La colère des Gilets jaunes

EUROPÉENNES - Alors que les listes issues des Gilets jaunes n'auront aucun député au parlement européen, les membres du mouvement saluent sur Facebook les résultats des élections européennes qui ont eu lieu ce dimanche 26 mai.

La vague jaune sortie dans les rues n’est pas entrée dans les urnes. Les deux listes issues des Gilets jaunes ont recueilli à peine 1% des suffrages aux élections européennes ce dimanche 27 mai. "Alliance jaune", menée par Francis Lalanne, n’a récolté que 0,5% et "Evolution citoyenne", de Christophe Chalençon, moins de 0,5% des voix. 


Une rouste qui ne surprend personne. Encore moins sur Facebook, où la colère s’est cristallisée avant de faire naître la contestation en novembre dernier. Car tout au long de la campagne, les membres des différents groupes de Gilets jaunes n’ont cessé de rappeler qu’aucune des listes ne pouvait se revendiquer du mouvement.
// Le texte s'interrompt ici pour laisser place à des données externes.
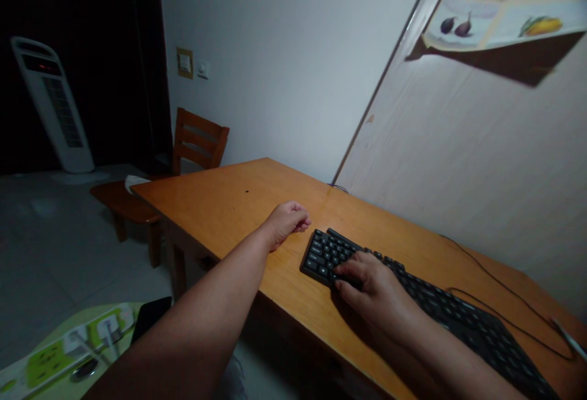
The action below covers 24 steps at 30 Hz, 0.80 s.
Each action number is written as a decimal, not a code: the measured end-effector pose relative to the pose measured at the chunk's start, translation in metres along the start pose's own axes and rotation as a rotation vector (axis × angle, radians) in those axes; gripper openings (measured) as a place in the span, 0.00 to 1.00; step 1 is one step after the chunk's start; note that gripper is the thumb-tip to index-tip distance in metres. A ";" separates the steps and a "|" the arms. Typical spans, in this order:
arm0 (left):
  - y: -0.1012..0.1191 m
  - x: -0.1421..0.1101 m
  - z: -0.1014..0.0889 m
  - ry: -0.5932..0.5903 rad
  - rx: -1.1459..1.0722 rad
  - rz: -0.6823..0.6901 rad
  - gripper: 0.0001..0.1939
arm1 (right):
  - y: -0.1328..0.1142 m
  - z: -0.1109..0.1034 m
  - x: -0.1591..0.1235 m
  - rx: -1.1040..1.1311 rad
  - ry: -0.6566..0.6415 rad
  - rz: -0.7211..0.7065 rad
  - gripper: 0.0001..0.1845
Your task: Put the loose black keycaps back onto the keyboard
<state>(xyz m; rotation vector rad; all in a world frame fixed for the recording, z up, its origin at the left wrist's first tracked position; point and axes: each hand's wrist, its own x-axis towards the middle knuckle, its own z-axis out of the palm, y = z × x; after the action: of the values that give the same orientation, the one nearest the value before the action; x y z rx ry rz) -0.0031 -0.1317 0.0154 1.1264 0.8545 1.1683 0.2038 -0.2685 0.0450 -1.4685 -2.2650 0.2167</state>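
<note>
A long black keyboard lies at a slant on the wooden table, stretching toward the lower right. My right hand rests over its left part, fingers bent onto the keys and thumb apart near the front edge. The undersides of those fingers are partly hidden. Just beyond the keyboard's left end, my left hand lies on the tabletop in a loose fist, apart from the keyboard. Nothing shows in its curled fingers.
Thin black cables run across the table's right side by the wall. A wooden chair stands beyond the far left edge. At lower left a green-and-white power strip holds plugs. A white tower fan stands farther back.
</note>
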 end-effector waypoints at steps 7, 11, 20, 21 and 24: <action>0.002 -0.001 0.001 -0.003 -0.009 0.003 0.05 | -0.004 0.000 -0.001 -0.082 -0.024 -0.038 0.08; 0.001 0.000 0.000 -0.005 -0.009 0.003 0.04 | -0.003 0.000 -0.002 -0.090 -0.030 -0.033 0.08; -0.001 0.001 0.001 -0.009 -0.029 0.011 0.03 | -0.002 -0.004 -0.003 -0.031 -0.033 0.042 0.05; -0.001 0.001 0.001 -0.010 -0.030 0.012 0.03 | -0.002 -0.004 -0.003 -0.025 -0.042 0.044 0.05; 0.000 0.000 0.001 -0.005 -0.027 0.016 0.04 | -0.002 -0.003 -0.002 -0.025 -0.052 0.048 0.05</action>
<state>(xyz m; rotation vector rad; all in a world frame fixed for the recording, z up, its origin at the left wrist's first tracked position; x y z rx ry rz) -0.0018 -0.1320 0.0153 1.1150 0.8249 1.1863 0.2039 -0.2715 0.0484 -1.5487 -2.2826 0.2443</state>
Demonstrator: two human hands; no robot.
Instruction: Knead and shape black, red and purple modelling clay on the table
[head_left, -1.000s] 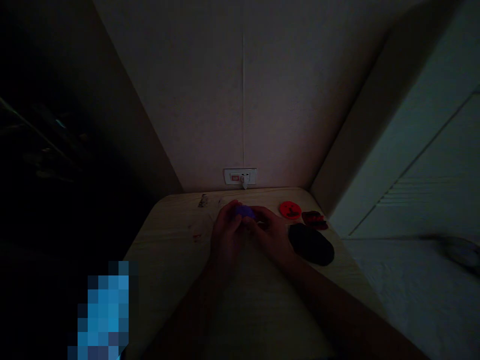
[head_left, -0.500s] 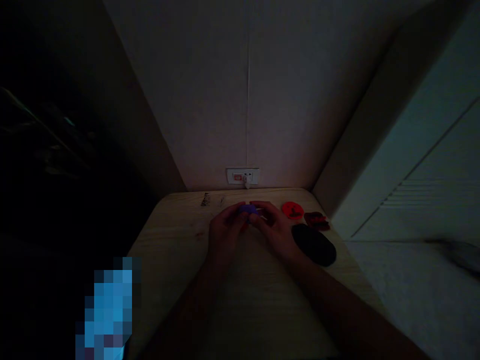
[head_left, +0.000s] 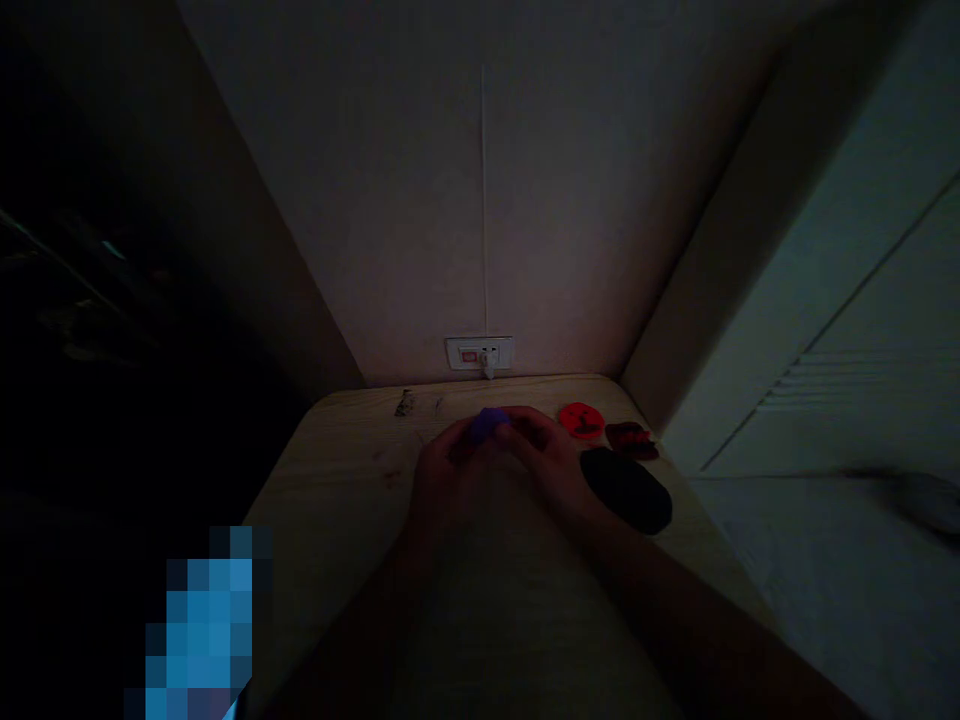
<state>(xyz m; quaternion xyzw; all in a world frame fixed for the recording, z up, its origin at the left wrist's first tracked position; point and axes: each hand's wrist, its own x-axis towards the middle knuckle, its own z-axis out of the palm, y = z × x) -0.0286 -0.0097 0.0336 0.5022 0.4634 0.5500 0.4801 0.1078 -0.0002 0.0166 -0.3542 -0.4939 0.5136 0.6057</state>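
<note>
Over the far part of the wooden table, a small purple lump [head_left: 490, 424] sits between my hands; it may be clay, but the dim light hides its exact kind. From the left, my left hand [head_left: 442, 477] curls its fingers round it. My right hand [head_left: 553, 456] is closed on the opposite side, its thumb pressed to the front of the lump. Just right of that hand lie a flat red disc [head_left: 581, 421] with dark marks, a dark red piece [head_left: 631, 440] and a black oval thing [head_left: 626, 490].
The pale wooden table [head_left: 337, 500] meets a wall with a socket plate [head_left: 480, 353], where a white plug is inserted. Dark marks [head_left: 405, 403] stain the far left of the tabletop. A pale panelled door [head_left: 847, 330] stands at the right. The left side is very dark.
The purple lump has shifted slightly left and shows more between my fingers. A bit of red under my hands is no longer visible. The view has turned a little.
</note>
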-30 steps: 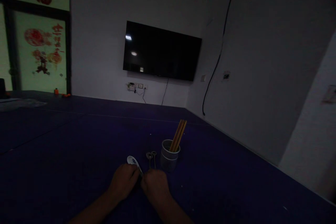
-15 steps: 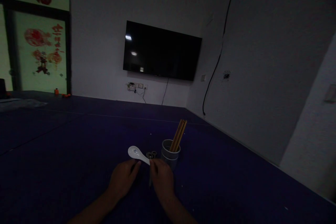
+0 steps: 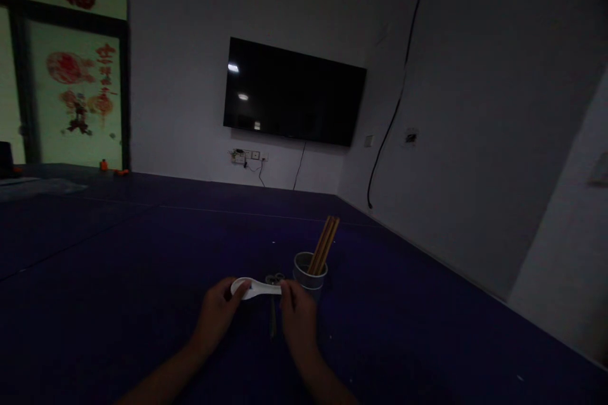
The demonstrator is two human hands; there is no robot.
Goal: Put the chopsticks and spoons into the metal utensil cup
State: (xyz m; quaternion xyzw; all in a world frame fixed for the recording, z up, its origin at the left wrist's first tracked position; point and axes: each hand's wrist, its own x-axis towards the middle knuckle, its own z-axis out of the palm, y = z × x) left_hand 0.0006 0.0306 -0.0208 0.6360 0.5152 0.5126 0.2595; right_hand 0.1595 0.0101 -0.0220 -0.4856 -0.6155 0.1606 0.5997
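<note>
A white soup spoon [image 3: 262,288] is held level between my two hands. My left hand [image 3: 217,311] pinches the bowl end, its thumb lying over the bowl. At the other end, my right hand [image 3: 298,311] grips the tip of the handle. Just beyond my right hand stands a grey cup [image 3: 308,280], partly hidden by it, with several wooden chopsticks [image 3: 325,245] leaning in it to the right. Behind and below the spoon lies a metal utensil [image 3: 273,319] with a thin handle; its exact kind is hard to make out beside other small metal pieces [image 3: 274,278].
The dark blue surface [image 3: 166,253] stretches to the far wall, with small white specks on it. Small orange objects [image 3: 103,165] and a clear plastic sheet [image 3: 42,186] lie at the far left. A television [image 3: 294,92] hangs on the wall; a black cable [image 3: 398,101] runs down the right wall.
My left hand has risen and taken hold of the spoon's bowl. The spoon has turned from slanted to level, and my right hand has shifted slightly right with its handle.
</note>
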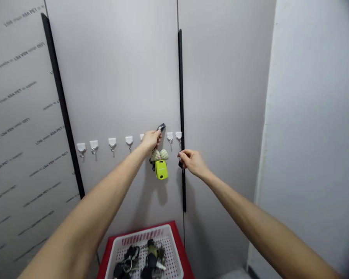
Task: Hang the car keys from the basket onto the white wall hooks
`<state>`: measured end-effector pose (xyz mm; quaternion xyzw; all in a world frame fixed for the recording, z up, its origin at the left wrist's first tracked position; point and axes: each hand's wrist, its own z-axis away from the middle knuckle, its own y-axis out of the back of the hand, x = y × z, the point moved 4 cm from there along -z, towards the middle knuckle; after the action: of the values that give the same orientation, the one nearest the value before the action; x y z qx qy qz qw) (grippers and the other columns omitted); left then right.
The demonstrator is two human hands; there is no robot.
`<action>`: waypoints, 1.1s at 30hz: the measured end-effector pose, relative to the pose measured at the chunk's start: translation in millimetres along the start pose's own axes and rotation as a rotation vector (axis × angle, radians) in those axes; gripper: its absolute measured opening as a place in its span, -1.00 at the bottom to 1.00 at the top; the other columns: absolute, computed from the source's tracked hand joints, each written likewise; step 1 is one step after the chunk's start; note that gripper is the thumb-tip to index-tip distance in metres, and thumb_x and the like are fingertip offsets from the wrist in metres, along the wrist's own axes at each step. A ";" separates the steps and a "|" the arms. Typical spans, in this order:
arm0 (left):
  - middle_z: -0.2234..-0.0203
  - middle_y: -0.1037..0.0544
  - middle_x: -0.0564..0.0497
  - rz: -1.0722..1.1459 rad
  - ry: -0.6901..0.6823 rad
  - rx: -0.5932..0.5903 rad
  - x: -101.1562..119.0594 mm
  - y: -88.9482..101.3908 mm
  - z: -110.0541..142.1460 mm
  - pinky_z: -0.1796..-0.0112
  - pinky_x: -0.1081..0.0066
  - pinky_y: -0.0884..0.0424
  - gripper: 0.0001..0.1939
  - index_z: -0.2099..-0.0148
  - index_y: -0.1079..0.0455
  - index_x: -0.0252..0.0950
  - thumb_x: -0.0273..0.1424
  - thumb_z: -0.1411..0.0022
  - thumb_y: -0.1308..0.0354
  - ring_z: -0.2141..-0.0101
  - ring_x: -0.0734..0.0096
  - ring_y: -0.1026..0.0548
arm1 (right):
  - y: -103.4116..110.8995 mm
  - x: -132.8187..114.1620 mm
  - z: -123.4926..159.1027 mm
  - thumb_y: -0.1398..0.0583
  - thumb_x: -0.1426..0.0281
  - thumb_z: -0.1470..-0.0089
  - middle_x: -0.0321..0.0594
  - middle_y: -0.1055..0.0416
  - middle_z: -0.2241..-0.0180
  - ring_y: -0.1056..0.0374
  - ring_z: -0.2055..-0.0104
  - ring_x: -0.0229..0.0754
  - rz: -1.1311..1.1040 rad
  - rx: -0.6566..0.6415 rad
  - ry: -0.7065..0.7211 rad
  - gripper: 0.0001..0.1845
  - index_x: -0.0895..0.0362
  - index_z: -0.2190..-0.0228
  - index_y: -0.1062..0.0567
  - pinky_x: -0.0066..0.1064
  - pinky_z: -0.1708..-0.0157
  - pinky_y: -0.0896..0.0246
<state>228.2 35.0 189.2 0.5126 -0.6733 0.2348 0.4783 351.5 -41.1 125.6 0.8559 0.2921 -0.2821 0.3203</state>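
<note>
My left hand is closed on a keychain in front of the row of hooks. Its dark strap end pokes out above my fingers. Below them dangle a pale checked bow and a bright yellow-green case, with small dark pieces beside it. My right hand pinches a small ring with a dark item hanging from it, next to the black door handle. White adhesive hooks with metal prongs show between and above my hands; another is partly hidden behind my left hand.
Several more white hooks run leftward across the pale cabinet door. A second black handle borders the printed panel at left. Below, a white perforated basket of keys and fobs stands on a red surface. A wall rises at right.
</note>
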 end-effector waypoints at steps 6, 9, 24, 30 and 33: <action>0.81 -0.11 0.21 0.072 -0.007 -0.017 -58.1 13.0 59.9 0.75 0.67 0.04 -0.76 0.57 -0.11 -0.37 -0.33 -0.04 0.16 0.82 0.78 -0.04 | -52.4 2.1 47.8 0.04 0.35 0.15 -0.32 -0.29 0.63 -0.17 0.66 -0.42 -0.007 -0.348 0.029 -0.75 0.20 0.50 -0.37 -0.58 0.61 -0.09; 0.81 -0.12 0.21 -0.030 0.036 -0.035 -110.6 20.2 90.7 0.73 0.66 0.02 -0.75 0.56 -0.13 -0.37 -0.31 -0.03 0.16 0.80 0.76 -0.06 | -91.8 19.5 80.8 0.05 0.45 0.16 -0.29 -0.33 0.57 -0.20 0.61 -0.41 0.030 -0.527 -0.001 -0.74 0.19 0.43 -0.38 -0.57 0.55 -0.11; 0.58 -0.39 0.05 -0.725 0.180 -0.347 -233.5 25.7 196.7 0.50 0.57 -0.12 -0.79 0.42 -0.29 -0.31 -0.43 0.02 0.17 0.53 0.54 -0.29 | -172.8 70.2 179.3 0.08 0.60 0.34 -0.23 -0.38 0.57 -0.24 0.51 -0.32 0.288 -0.863 -0.011 -0.67 0.20 0.58 -0.44 -0.56 0.48 -0.08; 0.34 -0.41 -0.05 -0.692 0.273 -0.410 -229.7 15.3 216.3 0.34 0.49 -0.19 -0.72 0.26 -0.27 -0.33 -0.42 0.05 0.14 0.33 0.41 -0.33 | -159.3 73.7 187.9 0.07 0.59 0.39 -0.32 -0.29 0.71 -0.13 0.66 -0.40 0.333 -1.047 -0.145 -0.71 0.21 0.64 -0.43 -0.63 0.70 0.06; 0.23 -0.36 -0.05 -0.622 0.334 -0.392 -230.2 15.2 217.0 0.26 0.48 -0.17 -0.66 0.18 -0.23 -0.32 -0.40 0.08 0.09 0.25 0.41 -0.29 | -150.7 64.2 171.5 0.05 0.57 0.38 -0.35 -0.23 0.74 -0.08 0.68 -0.42 0.261 -1.050 -0.168 -0.75 0.22 0.65 -0.40 -0.63 0.72 0.09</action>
<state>130.7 -27.3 -105.6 0.5457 -0.4310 0.0259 0.7182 241.2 -48.8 -84.3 0.5845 0.2584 -0.1238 0.7591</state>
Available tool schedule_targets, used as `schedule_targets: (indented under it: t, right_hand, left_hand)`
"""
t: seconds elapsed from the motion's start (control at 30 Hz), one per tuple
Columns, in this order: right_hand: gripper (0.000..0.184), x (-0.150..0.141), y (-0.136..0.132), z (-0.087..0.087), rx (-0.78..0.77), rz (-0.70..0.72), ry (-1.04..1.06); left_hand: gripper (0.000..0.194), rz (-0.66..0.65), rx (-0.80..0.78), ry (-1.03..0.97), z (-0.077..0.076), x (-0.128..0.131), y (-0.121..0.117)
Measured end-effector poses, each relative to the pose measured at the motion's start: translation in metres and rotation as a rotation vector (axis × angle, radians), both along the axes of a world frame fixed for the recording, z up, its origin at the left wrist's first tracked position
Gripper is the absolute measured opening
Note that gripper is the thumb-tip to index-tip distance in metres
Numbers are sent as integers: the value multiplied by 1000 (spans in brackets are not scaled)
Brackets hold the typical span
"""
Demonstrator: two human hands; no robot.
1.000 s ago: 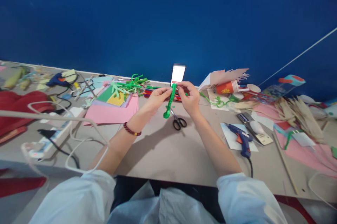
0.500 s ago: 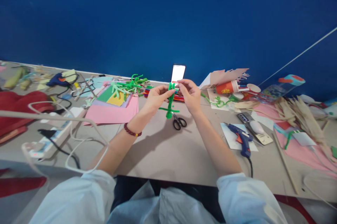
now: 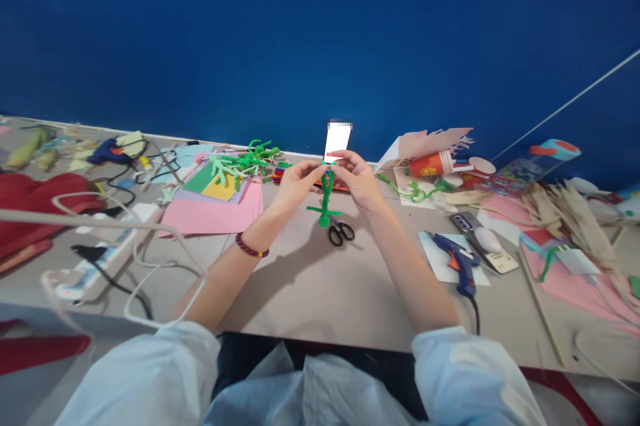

Maxime Nicolle, invité sur Sud Radio le soir des élections, a estimé que cette défaite "correspondait avec ce que les manifestants voulaient depuis le début : ne pas être un parti".

Macron a moins d’un votant sur quatre. Les urnes ont parlé !Laëtitia Dewalle, Gilet jaune Val-d'Oise

C'est pourquoi, chez certains, le bonheur est à son comble. Ramous, l’une des figures des Gilets jaunes sur Facebook, s’est félicité, dans une vidéo vue plus de 68.000 fois en douze heures, du "naufrage" d’Emmanuel Macron. Surexcité, cet ancien chroniqueur de Touche pas à mon poste met un "carton rouge" au chef de l'Etat avec la musique du film Titanic en fond sonore. "On ne fête pas la victoire d’un parti, parce que vous êtes tous les mêmes pourris (…) mais on fête la défaite d’un dictateur", lance-t-il.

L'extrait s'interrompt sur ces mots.